Las rayas de la cebra

- Verónica Murguía - Sunday, 07 Mar 2021 08:09 Compartir en Facebook Compartir en Google Compartir en Whatsapp
La picadora y la pulpa

 

En la Odisea, uno de los peligros que tuvo que sortear Ulises para volver a Ítaca fue la travesía entre Escila y Caribdis, quienes desde su respectiva playa acechaban a las naves para hundirlas en el lugar que hoy conocemos como el Estrecho de Messina, al sur de Italia.

Antes de ser un monstruo de seis cabezas y doce patas, Escila era una ninfa, rival de amores de Circe. Las dos amaban a Glauco. Circe tenía poderes mágicos con los que transformó a la ninfa en el monstruo que da nombre a la isla de Sicilia. Glauco, asustado por el aspecto de la pobre Escila, la abandonó.

Del otro lado del estrecho, un angosto corredor de agua, estaba Caribdis, hijo de Poseidón y Gea. Caribidis succionaba el agua del estrecho y, con el agua, a barcos y marineros.

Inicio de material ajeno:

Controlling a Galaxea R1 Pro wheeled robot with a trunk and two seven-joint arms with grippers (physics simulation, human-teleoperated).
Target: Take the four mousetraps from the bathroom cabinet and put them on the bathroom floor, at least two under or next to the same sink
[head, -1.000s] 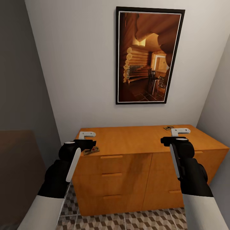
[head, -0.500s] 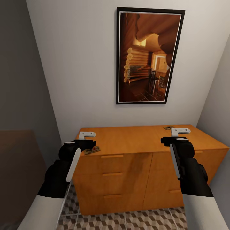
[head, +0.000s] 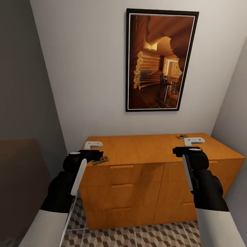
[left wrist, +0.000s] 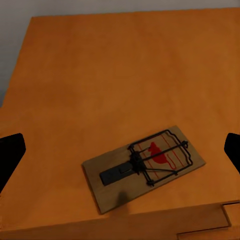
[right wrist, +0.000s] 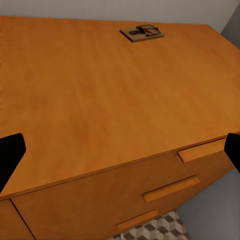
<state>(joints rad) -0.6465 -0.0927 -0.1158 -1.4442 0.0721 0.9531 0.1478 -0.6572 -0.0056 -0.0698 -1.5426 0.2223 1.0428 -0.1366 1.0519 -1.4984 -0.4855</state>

Superar este trecho era muy difícil. Ulises lo logró gracias a los consejos de Circe, quien le advirtió que sería mejor pasar cerca de Escila, quien se comería a seis de sus hombres. Caribdis era peor, pues succionaría la nave entera. Ulises lo logró, pero Escila sí se comió a los seis marineros.

Imagine el lector esas pequeñas naves griegas, con velas cuadradas. A los marineros sentados en las bancas, inclinados sobre los remos. Alrededor, el mar, lleno de monstruos, naves enemigas, tormentas y maravillas.

Ahora, le pido al lector que se imagine un libro. Al autor inclinado sobre la computadora, escribiendo durante años, esforzándose por componer con palabras, una detrás de la otra, un poemario, una colección de ensayos, de cuentos, una novela. Cuando termina ese montón de páginas, bueno o malo, largo o corto, destinado a la fama o al olvido, es casi un ser vivo, al menos para el autor.

Escribir es arduo, pero lo que sigue es, a veces, más duro todavía. Primero viene la búsqueda de un agente, sobre todo entre los escritores jóvenes. Tener agente era, para mi generación, algo opcional, nimbado por un halo cinematográfico. Los agentes eran para los actores, aunque en las páginas de agradecimientos de todas las novelas de habla inglesa hay, siempre, un párrafo desbordante de gratitud para el agente por su fe inquebrantable en la historia y en el escritor. Unos personajes, literalmente, de novela.

Pero volvamos aquí, donde las editoriales independientes se baten contra las trasnacionales, mismas que, además, acaparan el mercado del libro escolar.

El autor se pone a esperar a que una editorial se lance a publicarlo, hasta que por fin alguna dice que sí. Esa parte es gozosa porque se habla de la portada, de fechas, de posibilidades. Por fin aparece el libro, oloroso a tinta, como el cachorro de un animal mágico.

Lo demás depende del público, esa masa misteriosa a la que no le entiendo nada. El público ha comprado millones de la serie Crepúsculo, mientras librazos maravillosos languidecen en los estantes de la librería.

Esas naves de papel, los libros, tienen su Escila y su Caribdis. Son la picadora y la pulpa, a cuyas fauces van a parar los libros que no se venden. Y aquí quiero decir que doy fe de que hay libros que no se venden porque los lectores no se enteran de su existencia, pues los grandes consorcios hacen más libros de los que pueden atender, como señores con miles de hijos regados por todas partes.

Estas editoriales gigantes sólo prestan atención a los libros que pegan y pegar no sólo depende del libro. Depende del público, del momento, de miles de cosas, pero para estas editoriales es más fácil picar. Después de publicar, si no venden, los pican. Imagino al libro corriendo y una máquina horrenda detrás.

No comprendo. Lo que quedará sólo el tiempo lo sabe: Van Gogh no vendía nada, se dio un tiro (furia) y ahora sus cuadros cuestan fortunas. Cervantes murió en la pobreza. Así será con libros que han ido a la pulpa y que merecían otro destino.

Futuros lectores dirán con asombro: “¡X se leyó poco! Y, mientras, Dan Brown nadaba es su alberca de oro, como Rico MacPato.”